Cientistas criam transistor flexível que se decompõe em 30 dias
Pesquisadores da Universidade de Stanford, liderados pela professora Ana Martinez, anunciaram a criação do primeiro transistor orgânico totalmente biodegradável. O dispositivo, feito de materiais como celulose e queratina, pode revolucionar a indústria eletrônica ao permitir a produção de dispositivos que se decompõem naturalmente após o descarte.
O transistor foi testado em condições simuladas de aterro sanitário e se degradou completamente em 30 dias, sem deixar resíduos tóxicos. “É um passo crucial para reduzir o lixo eletrônico, que já ultrapassa 50 milhões de toneladas por ano”, afirma Martinez. A equipe também demonstrou que o chip pode ser usado em sensores médicos implantáveis, que se dissolvem no corpo após cumprir sua função.

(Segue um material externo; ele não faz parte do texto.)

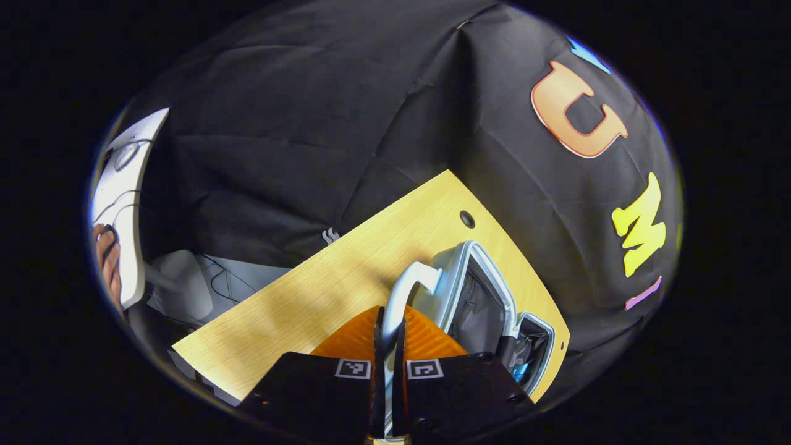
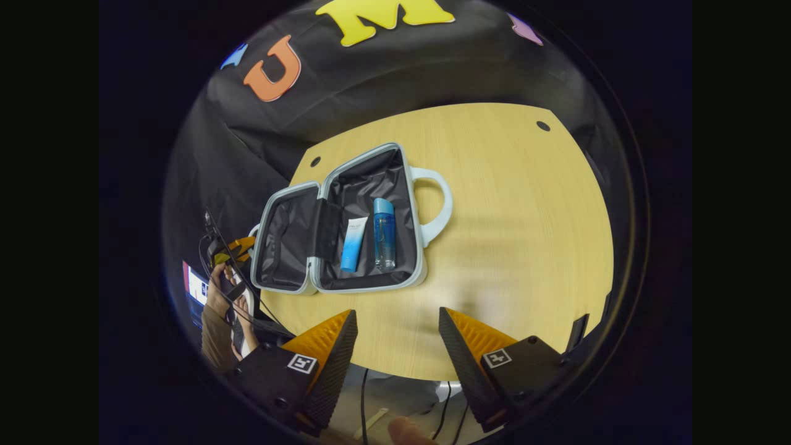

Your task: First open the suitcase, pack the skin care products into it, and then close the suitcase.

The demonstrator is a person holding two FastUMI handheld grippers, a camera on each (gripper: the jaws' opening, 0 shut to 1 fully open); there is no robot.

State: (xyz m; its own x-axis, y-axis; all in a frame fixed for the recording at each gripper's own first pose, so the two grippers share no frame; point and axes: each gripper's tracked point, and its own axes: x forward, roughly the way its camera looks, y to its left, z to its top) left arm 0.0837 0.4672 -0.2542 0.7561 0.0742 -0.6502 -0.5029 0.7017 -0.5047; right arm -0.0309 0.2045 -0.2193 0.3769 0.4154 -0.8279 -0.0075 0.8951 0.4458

O próximo desafio é escalar a produção e integrar o material a circuitos mais complexos. A pesquisa foi publicada na revista Nature Electronics e recebeu financiamento da Google e da Apple. Empresas como Samsung e Intel já demonstraram interesse em parcerias.
Segundo o especialista Carlos Mendes, do MIT, “a tecnologia pode estar disponível no mercado em 5 anos, inicialmente em dispositivos descartáveis, como etiquetas inteligentes”. O estudo também abre portas para a criação de computadores que “compostam” após a obsolescência.